The relationship between financial intermediation and economic growth remains unsettled, as results vary across countries. Besides, in developing countries' perspective, extant studies are largely focused on individual countries to investigate the financial intermediation-growth nexus. In this study, the authors take a different direction by employing a panel approach and thus adding to the few cross-country studies on the subject matter. Also, unlike other studies that have focused on a single indicator of financial intermediation, this study uses three indicators of financial intermediation which broadly reflect the intermediation functions of banks.

Keywords

Citation

Yakubu, I.N. and Abdallah, I. (2021), "Modelling the financial intermediation function of banks and economic growth in sub-Saharan Africa", Journal of Money and Business, Vol. 1 No. 1, pp. 1-7. https://doi.org/10.1108/JMB-04-2021-0005

Publisher

:

Emerald Publishing Limited

Copyright © 2021, Ibrahim Nandom Yakubu and Iliasu Abdallah

License

Published in Journal of Money and Business. Published by Emerald Publishing Limited. This article is published under the Creative Commons Attribution (CC BY 4.0) license. Anyone may reproduce, distribute, translate and create derivative works of this article (for both commercial and non-commercial purposes), subject to full attribution to the original publication and authors. The full terms of this license may be seen at http://creativecommons.org/licences/by/4.0/legalcode


1. Introduction

In the economic literature, the effect of financial development on economic growth has been a debatable issue. This controversy has divided economists into two schools of thought (Levine, 1997). Some economists, based on Schumpeter's (1912) view, argue that financial development improves economic growth. Others who lend support to Robinson (1952) posit that growth rather drives financial development. For the impact of financial markets on economic growth, there are also two main opinions based on the propositions of Miller (1998) and Lucas (1988). While Miller (1998) stresses that financial markets accelerate economic growth, Lucas (1988) considers the financial markets-economic growth relationship to be overly emphasized.

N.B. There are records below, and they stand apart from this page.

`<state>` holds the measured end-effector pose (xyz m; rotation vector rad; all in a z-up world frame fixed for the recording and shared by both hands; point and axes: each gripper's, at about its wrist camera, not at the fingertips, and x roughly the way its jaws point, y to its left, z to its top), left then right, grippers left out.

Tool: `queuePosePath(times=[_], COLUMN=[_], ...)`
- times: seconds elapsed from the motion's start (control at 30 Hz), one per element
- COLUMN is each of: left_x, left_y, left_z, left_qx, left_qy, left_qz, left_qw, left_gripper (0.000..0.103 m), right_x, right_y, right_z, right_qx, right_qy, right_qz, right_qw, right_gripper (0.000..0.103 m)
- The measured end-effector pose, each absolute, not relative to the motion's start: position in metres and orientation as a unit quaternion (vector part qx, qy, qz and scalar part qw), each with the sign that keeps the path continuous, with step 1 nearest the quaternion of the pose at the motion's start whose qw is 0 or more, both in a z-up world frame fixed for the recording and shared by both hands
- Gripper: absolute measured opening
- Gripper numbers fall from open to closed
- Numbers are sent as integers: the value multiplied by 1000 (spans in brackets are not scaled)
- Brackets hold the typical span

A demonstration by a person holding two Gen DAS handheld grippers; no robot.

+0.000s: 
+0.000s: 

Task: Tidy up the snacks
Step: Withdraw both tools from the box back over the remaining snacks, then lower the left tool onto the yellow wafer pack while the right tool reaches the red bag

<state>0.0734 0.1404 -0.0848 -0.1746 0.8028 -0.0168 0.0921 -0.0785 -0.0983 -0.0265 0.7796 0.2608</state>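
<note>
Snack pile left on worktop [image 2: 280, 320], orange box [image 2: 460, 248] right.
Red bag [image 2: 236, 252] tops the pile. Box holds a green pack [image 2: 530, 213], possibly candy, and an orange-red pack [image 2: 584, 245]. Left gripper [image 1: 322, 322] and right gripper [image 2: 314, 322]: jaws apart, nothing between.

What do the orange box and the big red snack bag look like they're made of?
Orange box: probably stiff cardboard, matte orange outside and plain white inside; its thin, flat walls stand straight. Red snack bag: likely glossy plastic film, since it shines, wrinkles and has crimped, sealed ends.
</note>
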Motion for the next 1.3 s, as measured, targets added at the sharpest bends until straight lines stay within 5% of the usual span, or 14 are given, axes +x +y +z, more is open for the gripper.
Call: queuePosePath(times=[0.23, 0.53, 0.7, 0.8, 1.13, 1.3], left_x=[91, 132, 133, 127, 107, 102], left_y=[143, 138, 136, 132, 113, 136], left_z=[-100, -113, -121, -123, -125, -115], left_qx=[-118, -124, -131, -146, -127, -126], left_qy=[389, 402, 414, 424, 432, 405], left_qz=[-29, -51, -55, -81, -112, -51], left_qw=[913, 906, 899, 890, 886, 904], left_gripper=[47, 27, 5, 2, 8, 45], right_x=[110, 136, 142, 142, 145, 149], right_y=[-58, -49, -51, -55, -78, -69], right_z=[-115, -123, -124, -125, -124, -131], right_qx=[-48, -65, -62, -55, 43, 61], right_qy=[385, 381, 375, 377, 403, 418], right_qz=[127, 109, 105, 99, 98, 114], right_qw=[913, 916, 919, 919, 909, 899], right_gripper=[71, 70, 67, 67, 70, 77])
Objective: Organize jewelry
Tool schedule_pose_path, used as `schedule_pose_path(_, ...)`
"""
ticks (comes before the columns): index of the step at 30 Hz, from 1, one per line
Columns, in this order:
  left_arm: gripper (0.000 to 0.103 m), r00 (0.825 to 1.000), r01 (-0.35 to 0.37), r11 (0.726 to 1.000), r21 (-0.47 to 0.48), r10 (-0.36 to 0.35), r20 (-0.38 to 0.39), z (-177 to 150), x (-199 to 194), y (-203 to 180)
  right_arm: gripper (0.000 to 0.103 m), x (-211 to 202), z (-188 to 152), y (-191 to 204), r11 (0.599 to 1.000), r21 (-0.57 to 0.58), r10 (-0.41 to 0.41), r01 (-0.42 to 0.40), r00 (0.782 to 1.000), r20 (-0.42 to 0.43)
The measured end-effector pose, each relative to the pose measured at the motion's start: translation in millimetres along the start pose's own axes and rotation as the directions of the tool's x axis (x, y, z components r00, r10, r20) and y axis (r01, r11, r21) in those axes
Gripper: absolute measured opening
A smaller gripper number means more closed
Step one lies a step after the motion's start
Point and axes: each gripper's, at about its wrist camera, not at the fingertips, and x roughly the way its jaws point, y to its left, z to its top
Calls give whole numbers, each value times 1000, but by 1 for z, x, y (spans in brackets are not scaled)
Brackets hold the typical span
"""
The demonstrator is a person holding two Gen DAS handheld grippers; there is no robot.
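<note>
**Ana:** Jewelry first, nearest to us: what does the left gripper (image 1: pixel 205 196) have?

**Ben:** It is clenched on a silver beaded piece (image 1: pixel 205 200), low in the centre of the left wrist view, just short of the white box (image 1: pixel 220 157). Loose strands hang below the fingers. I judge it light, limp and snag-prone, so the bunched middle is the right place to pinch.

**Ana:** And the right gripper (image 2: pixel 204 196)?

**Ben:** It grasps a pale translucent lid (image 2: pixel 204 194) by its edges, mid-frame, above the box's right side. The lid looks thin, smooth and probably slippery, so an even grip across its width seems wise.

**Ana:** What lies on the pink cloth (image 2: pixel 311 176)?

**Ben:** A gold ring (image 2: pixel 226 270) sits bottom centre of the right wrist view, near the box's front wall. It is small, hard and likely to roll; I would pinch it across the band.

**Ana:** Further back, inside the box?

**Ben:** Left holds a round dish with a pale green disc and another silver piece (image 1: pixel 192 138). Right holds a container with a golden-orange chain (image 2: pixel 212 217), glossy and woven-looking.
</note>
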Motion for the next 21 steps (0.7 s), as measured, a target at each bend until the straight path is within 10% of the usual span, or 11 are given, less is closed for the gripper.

Undoubtedly, one of the key factors influencing a country's economic growth and development is the stability of the financial system, with sustainable financial intermediation. The role of financial intermediaries cannot be overemphasized. In every economy, banks and other financial institutions serve as the main financial intermediaries mobilizing savers' funds and then lending them to individual/corporate investors. They also provide sufficient liquidity and techniques for risk-sharing. Financial intermediation and economic growth nexus over the decade has received much research attention especially in developing economies. While some researchers evidenced a positive link between financial intermediation and economic growth, others reported a negative relationship. This study seeks to contribute to the existing literature by examining the impact of financial intermediation on economic growth in sub-Saharan Africa. The paper contributes significantly to the literature in two ways. First, unlike other studies that focus on a single country in developing countries' perspective, this paper employs a panel approach consisting of eleven (11) sub-Saharan African countries with data spanning 1970–2016. Second, the study uses three indicators of financial intermediation instead of a single measure. These measures include broad money supply, bank credit to the private sector and bank deposits.

Applying the random effects (RE) technique, the results show that bank credit to the private sector and broad money supply has a significant impact on economic growth.

The rest of the paper is organized as follows. Section 2 outlines the literature review. In section 3, the methodology is explained. Section 4 discusses the findings, and section 5 concludes the study with recommendations.

2. Literature review

2.1 Theoretical background

Schumpeter (1911) was among the earlier scholars to first point out the link between finance and economic growth, and this has continued to be a topical issue in both developed and emerging economies. An efficient financial sector, as postulated by Schumpeter (1911), is needed to promote real sector growth, which in turn leads to economic growth. This phenomenon is discussed under the theme “supply-leading hypothesis”. The hypothesis explains how financial deepening leads to increased economic growth through optimum resource allocation (Hurlin and Venet, 2008). The presence of a well-developed financial system aids in creating innovative financial products and services as well as their accessibility in anticipation of their demand by economic units. Robinson (1952) pioneered a contrary view on the “supply-leading hypothesis”, claiming that financial deepening is motivated by economic growth. This perspective is based on the “demand-following hypothesis”. It infers that the chain of causality runs from economic growth to financial deepening. As the economy grows, so does the market for financial services, which deepens the financial sector.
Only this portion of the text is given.